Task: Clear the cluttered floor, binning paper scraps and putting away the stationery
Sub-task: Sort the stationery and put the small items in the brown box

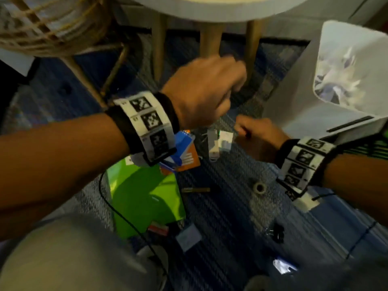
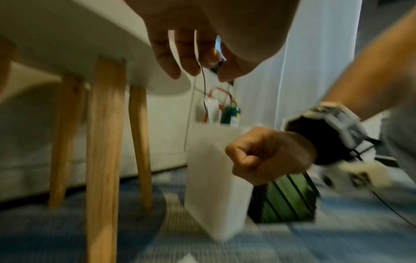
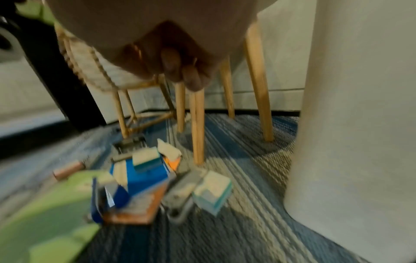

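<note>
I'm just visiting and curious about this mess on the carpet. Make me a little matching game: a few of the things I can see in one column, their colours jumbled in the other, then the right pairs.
Things:
1. folder
2. bin
3. binder clip
4. stool legs

Colours:
A. black
B. light wood
C. bright green
D. white

Pairs: 1-C, 2-D, 3-A, 4-B.

The folder lies flat on the blue carpet, the bin stands at the right with crumpled paper inside, and the clip lies near the bottom right.
</note>
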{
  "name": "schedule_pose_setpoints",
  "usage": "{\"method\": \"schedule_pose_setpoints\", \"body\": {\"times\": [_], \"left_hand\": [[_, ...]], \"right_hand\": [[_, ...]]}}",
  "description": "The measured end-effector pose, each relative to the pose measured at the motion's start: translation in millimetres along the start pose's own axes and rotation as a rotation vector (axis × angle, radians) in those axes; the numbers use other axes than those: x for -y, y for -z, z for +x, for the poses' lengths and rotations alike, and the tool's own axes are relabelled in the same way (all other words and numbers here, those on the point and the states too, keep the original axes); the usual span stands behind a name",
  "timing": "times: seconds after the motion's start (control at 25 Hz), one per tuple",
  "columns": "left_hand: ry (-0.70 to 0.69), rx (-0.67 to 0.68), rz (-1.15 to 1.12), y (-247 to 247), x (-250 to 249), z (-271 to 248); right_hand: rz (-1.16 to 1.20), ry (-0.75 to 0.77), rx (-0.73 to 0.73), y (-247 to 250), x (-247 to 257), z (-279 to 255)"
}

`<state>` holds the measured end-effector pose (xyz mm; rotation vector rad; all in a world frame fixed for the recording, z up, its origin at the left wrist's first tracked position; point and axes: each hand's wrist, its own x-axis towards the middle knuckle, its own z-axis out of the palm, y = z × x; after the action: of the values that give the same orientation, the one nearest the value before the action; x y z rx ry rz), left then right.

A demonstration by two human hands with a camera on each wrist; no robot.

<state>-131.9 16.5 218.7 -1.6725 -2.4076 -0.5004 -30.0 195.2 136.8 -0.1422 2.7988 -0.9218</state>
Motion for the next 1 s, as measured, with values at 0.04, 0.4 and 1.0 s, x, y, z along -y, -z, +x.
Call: {"method": "schedule_pose_setpoints", "body": {"times": [0.04, 0.4, 1.0], "left_hand": [[-0.024, 0.149, -0.046, -18.0, -5.2, -12.0], [0.230, 1.009, 0.184, -166.4, 28.7, -93.5], [0.213, 1.142, 0.082, -230.8, 40.7, -75.2]], "right_hand": [[-0.128, -0.032, 0.139, -18.3, -15.8, -2.3], [0.015, -0.518, 0.163, -135.4, -41.7, 40.2], [-0.195, -0.757, 0.241, -159.1, -76.7, -80.0]]}}
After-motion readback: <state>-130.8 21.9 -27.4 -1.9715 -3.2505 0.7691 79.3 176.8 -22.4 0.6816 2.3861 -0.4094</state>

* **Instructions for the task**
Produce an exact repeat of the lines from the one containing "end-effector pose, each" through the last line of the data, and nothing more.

* **Result of the task**
  "description": "The measured end-effector pose, each relative to the pose measured at the motion's start: translation in millimetres along the start pose's own axes and rotation as a rotation vector (axis × angle, radians) in those axes; the numbers use other axes than those: x for -y, y for -z, z for +x, for the poses' lengths and rotations alike, and the tool's own axes are relabelled in the same way (all other words and numbers here, those on the point and the states too, keep the original axes); the usual span stands behind a name",
  "timing": "times: seconds after the motion's start (control at 25 Hz), one per tuple",
  "columns": "left_hand: ry (-0.70 to 0.69), rx (-0.67 to 0.68), rz (-1.15 to 1.12), y (-247 to 247), x (-250 to 249), z (-271 to 248); right_hand: rz (-1.16 to 1.20), ry (-0.75 to 0.77), rx (-0.73 to 0.73), y (-247 to 250), x (-247 to 257), z (-279 to 255)"
}

`<state>` holds the measured end-effector pose (xyz mm; rotation vector rad; all in a world frame fixed for the recording, z up, its origin at the left wrist's first tracked position; point and axes: each hand's wrist, its own x-axis towards the middle knuckle, its own z-axis out of the palm, y = z × x; after the action: of the values that give the same orientation, the one nearest the value before the action; x y z rx ry rz), left then right.

A demonstration by two human hands with a camera on each wrist; no robot.

<state>-131.9 16.5 218.7 -1.6725 -2.4076 -0.5004 -30.0 195.2 136.8 -0.1422 2.7988 -0.9218</state>
Motion for the next 1 s, as measured, with values at 0.04, 0.4 and 1.0 s, x, y, z along -y, -z, +x.
Call: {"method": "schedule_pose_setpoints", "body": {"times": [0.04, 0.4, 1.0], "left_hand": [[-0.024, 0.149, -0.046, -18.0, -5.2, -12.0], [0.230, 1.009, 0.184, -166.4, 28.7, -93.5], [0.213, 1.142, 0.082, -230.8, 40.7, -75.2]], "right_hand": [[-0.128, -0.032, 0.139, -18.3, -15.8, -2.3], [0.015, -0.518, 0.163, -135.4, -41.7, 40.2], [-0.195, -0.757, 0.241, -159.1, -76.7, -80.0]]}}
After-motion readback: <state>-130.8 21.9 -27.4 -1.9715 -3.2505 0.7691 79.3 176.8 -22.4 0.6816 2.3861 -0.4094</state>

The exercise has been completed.